Bad performance of stretching nodes in an HTML Treeview
I've created an HTML treeview which behaves similar to the solution
explorer in Visual Studio 2012 where every node of the tree is stretched
to fill the remaining space of its container as you can see on this
picture:
In order to achieve this behaviour, I am creating an unordered list with
Javascript to populate my tree - the DOM structure looks something like
this:
<ul>
<li>
<input type="checkbox" id="node_xy" />
<label for="node_xy" /> <!-- expand/collapse button -->
<a href="javascript:nodeClickHandler();"> <!-- node text --> </a>
<ul>
<!-- subtree with li elements... -->
</ul>
</li>
</ul>
After populating the tree, I am using Javascript (jQuery) to adjust the
width of every node to fill the remaining space of its container. The
container width is fixed but it is scrollable (like in Visual Studio), so
I have to do the same width adjustments when the user expand or collapse
nodes in the tree because it is possible that the maximum width of the
tree is changed.
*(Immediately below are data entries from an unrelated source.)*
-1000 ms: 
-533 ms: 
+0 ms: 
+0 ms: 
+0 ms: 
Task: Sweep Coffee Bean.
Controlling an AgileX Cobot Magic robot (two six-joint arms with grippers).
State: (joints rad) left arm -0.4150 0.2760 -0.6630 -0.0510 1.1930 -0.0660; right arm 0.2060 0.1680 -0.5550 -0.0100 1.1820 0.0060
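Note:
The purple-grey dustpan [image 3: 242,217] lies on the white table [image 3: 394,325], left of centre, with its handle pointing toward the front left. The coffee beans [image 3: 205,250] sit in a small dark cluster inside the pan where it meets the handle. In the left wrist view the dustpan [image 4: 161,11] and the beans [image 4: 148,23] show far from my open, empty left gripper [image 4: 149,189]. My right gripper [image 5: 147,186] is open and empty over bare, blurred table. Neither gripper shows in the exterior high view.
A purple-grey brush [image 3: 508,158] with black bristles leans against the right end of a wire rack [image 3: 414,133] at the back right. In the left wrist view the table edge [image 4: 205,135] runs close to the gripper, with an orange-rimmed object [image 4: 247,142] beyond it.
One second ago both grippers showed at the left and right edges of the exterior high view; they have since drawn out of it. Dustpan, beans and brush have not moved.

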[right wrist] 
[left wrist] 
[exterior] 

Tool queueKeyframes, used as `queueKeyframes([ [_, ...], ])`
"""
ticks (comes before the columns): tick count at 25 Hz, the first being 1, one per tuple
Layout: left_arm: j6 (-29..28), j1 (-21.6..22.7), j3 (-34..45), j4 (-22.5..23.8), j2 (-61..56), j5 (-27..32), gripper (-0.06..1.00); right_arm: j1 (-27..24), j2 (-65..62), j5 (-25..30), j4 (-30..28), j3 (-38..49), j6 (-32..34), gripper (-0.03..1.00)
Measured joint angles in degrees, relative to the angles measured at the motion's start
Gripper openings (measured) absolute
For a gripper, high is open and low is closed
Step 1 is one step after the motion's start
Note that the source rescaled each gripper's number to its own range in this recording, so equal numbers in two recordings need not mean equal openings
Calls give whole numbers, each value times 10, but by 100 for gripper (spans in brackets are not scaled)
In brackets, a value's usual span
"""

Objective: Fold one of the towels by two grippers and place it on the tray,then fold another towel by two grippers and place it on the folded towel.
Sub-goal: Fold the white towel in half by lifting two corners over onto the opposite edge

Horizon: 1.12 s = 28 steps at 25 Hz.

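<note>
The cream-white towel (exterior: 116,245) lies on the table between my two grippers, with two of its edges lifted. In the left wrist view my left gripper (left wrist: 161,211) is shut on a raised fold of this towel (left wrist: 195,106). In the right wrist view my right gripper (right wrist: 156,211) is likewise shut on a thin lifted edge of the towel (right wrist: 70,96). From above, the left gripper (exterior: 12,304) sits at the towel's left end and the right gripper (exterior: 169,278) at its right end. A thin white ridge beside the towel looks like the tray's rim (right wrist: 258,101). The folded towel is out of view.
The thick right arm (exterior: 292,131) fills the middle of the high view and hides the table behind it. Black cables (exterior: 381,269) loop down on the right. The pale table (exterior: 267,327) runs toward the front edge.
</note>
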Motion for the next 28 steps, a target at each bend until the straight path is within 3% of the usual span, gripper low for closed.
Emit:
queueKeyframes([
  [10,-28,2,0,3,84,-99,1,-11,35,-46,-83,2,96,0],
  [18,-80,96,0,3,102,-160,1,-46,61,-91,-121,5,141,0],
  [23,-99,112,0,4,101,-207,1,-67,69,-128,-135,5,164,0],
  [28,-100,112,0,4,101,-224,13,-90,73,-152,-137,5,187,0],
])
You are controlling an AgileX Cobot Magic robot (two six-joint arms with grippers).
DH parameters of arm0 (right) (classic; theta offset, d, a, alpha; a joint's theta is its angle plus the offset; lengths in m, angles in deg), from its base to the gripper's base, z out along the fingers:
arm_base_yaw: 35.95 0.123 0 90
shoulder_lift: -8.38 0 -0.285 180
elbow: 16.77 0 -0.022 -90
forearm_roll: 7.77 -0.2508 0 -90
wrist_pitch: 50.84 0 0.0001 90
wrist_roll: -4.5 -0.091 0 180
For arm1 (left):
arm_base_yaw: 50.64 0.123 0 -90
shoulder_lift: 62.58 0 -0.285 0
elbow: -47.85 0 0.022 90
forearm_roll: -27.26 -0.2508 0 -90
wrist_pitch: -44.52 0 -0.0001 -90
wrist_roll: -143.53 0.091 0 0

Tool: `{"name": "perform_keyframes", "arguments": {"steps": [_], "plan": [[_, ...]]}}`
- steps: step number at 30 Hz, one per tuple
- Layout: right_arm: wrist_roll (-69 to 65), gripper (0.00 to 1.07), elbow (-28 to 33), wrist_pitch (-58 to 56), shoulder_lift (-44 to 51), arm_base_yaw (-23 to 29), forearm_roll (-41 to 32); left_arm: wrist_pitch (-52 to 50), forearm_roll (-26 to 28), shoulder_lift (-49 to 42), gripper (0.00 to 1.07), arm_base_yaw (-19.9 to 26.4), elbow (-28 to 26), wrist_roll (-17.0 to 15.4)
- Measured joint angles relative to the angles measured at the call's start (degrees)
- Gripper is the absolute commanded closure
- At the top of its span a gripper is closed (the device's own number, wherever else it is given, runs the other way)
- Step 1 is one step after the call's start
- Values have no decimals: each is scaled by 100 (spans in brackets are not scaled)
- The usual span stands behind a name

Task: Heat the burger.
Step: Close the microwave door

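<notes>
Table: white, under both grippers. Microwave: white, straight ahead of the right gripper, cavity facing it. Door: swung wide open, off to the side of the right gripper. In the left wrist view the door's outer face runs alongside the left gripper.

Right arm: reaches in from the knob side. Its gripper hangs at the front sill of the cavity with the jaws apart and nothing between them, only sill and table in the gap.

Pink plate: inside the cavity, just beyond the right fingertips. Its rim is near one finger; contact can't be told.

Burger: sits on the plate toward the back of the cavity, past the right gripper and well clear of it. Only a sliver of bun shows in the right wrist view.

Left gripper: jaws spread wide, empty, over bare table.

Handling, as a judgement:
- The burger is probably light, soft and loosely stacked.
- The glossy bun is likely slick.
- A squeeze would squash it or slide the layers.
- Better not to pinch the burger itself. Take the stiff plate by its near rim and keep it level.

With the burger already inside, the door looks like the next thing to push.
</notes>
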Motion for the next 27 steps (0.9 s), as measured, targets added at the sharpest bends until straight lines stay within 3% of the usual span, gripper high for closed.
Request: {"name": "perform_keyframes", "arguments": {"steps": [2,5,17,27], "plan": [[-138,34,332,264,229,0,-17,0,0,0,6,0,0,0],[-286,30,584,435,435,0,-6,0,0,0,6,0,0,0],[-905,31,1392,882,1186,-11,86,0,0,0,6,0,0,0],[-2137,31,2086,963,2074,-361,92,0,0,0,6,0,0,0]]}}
This width adjustment part of the code looks like this:
updateLayout: function (containerWidth) {
var self = $(this);
self.find('.treeview a').css('width', ''); /* remove the width
property for the next calculation */
var maxAWidth = $('.treeview a').max(function () {
return $(this).offset().left + $(this).outerWidth();
});
var targetWidth = containerWidth || $('.treeview').width();
targetWidth = Math.max(targetWidth, maxAWidth);
$('.treeview a').each(function () {
var left = $(this).offset().left;
$(this).outerWidth(targetWidth - left);
});
}
And it works fine, but it gets very slow when there are a lot of (few
hundred or a thousand) nodes in the tree and the user wants to expand or
collapse a node. The performance is so bad in these cases because
updateLayout traverses the full DOM tree under my treeview. I'm wondering
is there any other solution for this "stretching" problem which doesn't
use this kind of traversing? It would be good if I could solve this
problem with some kind of pure CSS-magic, but it doesn't seem to be
possible at all...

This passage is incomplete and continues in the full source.